Les feux tous au vert pour forer jusqu’à 3000 mètres sous terre dans le Chablais

Dans le chablais, la foreuse est prête  ©rfm
Energie
Christian Hermann
Rédacteur en chef adjoint

Extraire une eau à 110 degrés, à 3000 mètres sous les sols vaudois ou valaisan. A un jet de pierre de St-Maurice, c’est l’objectif du forage de Lavey-les-Bains qui débutera en principe la semaine prochaine.

La foreuse de 90 tonnes est prête. Elle va permettre d’accéder à 2300 mètres sous terre et même à 3000 mètres si nécessaire. Présenté hier au media, le projet va pourvoir démarrer la semaine prochaine, pour autant qu’un solde de matériel en provenance d’Italie puisse être acheminé vers Lavey d’ici là. Car tout est prêt et toutes les conditions sont réunies pour la réussite du projet.
"Le site de Lavey est particulièrement bien adapté à la réalisation d'un tel projet car son sous-sol renferme les eaux les plus chaudes connues en Suisse", a expliqué Philippe Durr, président du conseil d'administration d'Alpine Geothermal Power Production (AGEPP), société issue d'un partenariat public-privé. La plateforme de forage se situe d'ailleurs près d'un des trois puits déjà existants qui alimentent les Bains de Lavey.
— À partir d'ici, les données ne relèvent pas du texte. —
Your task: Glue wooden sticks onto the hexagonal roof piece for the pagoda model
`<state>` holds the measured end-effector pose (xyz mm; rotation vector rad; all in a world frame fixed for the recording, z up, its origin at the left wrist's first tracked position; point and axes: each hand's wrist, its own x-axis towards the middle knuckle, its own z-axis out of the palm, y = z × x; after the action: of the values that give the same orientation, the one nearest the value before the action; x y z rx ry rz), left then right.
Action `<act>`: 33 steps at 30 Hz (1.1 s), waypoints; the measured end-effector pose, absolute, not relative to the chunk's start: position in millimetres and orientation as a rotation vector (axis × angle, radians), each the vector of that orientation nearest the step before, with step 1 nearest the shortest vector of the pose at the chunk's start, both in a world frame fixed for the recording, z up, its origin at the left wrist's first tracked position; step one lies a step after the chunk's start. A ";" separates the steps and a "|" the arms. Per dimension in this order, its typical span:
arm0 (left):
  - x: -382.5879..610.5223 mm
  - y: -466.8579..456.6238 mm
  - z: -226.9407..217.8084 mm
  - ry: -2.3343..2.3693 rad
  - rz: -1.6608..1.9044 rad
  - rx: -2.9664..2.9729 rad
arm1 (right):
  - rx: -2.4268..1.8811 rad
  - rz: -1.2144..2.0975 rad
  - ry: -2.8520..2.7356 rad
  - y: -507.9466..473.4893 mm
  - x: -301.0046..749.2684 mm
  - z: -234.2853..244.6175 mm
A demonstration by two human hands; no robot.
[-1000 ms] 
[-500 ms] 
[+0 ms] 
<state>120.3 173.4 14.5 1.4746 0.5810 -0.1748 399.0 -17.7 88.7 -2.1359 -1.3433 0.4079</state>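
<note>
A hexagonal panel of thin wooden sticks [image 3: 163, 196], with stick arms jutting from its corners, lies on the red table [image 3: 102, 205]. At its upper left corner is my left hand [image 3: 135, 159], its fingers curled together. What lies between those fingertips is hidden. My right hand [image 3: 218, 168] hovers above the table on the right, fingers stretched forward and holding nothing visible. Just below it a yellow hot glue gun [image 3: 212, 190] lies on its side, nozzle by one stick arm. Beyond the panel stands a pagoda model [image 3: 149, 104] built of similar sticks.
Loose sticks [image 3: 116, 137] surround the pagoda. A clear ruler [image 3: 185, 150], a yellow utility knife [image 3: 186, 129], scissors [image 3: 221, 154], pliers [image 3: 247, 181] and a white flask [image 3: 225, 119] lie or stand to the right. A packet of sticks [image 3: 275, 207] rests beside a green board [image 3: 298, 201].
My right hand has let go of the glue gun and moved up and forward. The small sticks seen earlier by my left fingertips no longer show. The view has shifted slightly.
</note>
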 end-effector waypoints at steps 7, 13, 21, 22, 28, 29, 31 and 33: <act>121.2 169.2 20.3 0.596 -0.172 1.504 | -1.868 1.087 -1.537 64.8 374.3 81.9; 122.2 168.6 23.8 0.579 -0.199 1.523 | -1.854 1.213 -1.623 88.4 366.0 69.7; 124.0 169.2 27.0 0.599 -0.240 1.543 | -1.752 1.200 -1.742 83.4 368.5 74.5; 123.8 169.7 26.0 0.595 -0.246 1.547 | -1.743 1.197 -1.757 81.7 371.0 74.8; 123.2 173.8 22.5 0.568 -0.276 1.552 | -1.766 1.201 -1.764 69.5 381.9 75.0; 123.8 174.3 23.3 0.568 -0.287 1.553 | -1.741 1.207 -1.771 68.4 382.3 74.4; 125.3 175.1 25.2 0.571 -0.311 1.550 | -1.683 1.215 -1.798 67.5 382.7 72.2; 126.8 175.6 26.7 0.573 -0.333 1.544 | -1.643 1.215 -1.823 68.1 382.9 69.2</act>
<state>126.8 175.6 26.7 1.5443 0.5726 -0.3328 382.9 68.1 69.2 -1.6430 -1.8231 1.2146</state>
18 ans après le premier forage, c’est parti explique Philippe Durr


Le procédé est en place : la foreuse va lentement permettre l’assemblage, une à une, des tiges qui descendront entre 2,3 à 3km sous terre.
 

Un puzzle délicat explique Jean-François Pilet, directeur d’AGEPP


Devisé à 40 millions de francs (avec notamment un soutien à fonds perdus de l’OFEN pour 15,5 millions et de l’Etat de Vaud pour 1,5 million), le projet chablaisien reste une première du genre. A ces profondeurs, il y a bien eu quelques essais déjà tentés, comme à Bâle, lorsque le projet qui reposait sur un forage par fracturation hydraulique a été stoppé en juillet 2006, après avoir provoqué une secousse sismique de 3,4 sur l’échelle de Richter. A St-Gall, en juillet 2013, un séisme de 3,5 sur l’échelle de Richter avait été enregistré après la traverse d’une poche de gaz.
Dans le Chablais, la technique est totalement différente et pas franchement simple.
 

La dextérité du foreur au cœur du processus explique l’hydrogéologue Jean-Marc Lavanchy, adjoint du directeur d’AGEPP

De 15m en 15m, les tiges peuvent descendre jusqu'à 3 km sous terre

Le forage

Les opérations de forage se dérouleront en plusieurs étapes. Le 17 janvier 2022 débute le premier forage vertical de 1000 mètres de profondeur. Après analyse de l’environnement géologique, cette section sera renforcée par des tubes d’acier. Le forage se poursuivra, toujours verticalement, sur 800 mètres. Une nouvelle analyse géologique permettra alors de déterminer l’orientation que devront prendre les sections de forage suivantes. En d’autres termes, il s’agira de savoir s’il est préférable de creuser en direction des Bains de Lavey ou d’Epinassey. Une fois ce choix entériné, le forage se poursuivra de manière oblique selon un angle d’un maximum de 40°, jusqu’à une profondeur de 2500 mètres. Les premiers tests permettront de savoir si, à cette profondeur, il sera possible de capter les volumes d’eau et les quantités de chaleur attendues. Si c’est le cas, les opérations de forage s’arrêteront là. Sinon, elles se poursuivront jusqu’à une profondeur de 3000 mètres. Une fois le débit et la température de l’eau validés commenceront les études en vue de la réalisation de la centrale ORC et la construction de celle-ci, ce qui devrait prendre un an. La mise en service de l’outil de production pourrait démarrer, au plus tôt, dans la deuxième moitié de 2023.